How to complete this task: Below are some lines of data. Return all of them as they are.

Dataset content:
============

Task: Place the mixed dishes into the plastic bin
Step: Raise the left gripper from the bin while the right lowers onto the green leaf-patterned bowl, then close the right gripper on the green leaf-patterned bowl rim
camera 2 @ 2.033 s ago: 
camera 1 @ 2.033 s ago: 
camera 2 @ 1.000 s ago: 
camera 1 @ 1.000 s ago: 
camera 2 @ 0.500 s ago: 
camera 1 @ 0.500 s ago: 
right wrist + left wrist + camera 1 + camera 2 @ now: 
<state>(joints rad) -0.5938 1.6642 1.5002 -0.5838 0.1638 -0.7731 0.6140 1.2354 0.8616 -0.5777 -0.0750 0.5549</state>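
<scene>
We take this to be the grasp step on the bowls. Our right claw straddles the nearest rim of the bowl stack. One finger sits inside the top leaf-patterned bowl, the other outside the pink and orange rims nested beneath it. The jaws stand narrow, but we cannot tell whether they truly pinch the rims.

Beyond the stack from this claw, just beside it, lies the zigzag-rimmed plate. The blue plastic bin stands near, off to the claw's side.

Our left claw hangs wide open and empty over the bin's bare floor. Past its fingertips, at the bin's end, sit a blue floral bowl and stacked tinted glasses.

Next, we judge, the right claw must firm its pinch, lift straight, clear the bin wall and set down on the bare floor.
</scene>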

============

Answer space:
Task: Place the mixed dishes into the plastic bin
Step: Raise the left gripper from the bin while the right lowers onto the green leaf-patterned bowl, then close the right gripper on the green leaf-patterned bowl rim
camera 2 @ 2.033 s ago: 
camera 1 @ 2.033 s ago: 
camera 2 @ 1.000 s ago: 
camera 1 @ 1.000 s ago: 
camera 2 @ 0.500 s ago: 
camera 1 @ 0.500 s ago: 
right wrist + left wrist + camera 1 + camera 2 @ now: 
<state>(joints rad) -0.5938 1.6642 1.5002 -0.5838 0.1638 -0.7731 0.6140 1.2354 0.8616 -0.5777 -0.0750 0.5549</state>
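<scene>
We take this to be the grasp step on the bowls. Our right claw straddles the nearest rim of the bowl stack. One finger sits inside the top leaf-patterned bowl, the other outside the pink and orange rims nested beneath it. The jaws stand narrow, but we cannot tell whether they truly pinch the rims.

Beyond the stack from this claw, just beside it, lies the zigzag-rimmed plate. The blue plastic bin stands near, off to the claw's side.

Our left claw hangs wide open and empty over the bin's bare floor. Past its fingertips, at the bin's end, sit a blue floral bowl and stacked tinted glasses.

Next, we judge, the right claw must firm its pinch, lift straight, clear the bin wall and set down on the bare floor.
</scene>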

Nothing else is required to finish the exercise.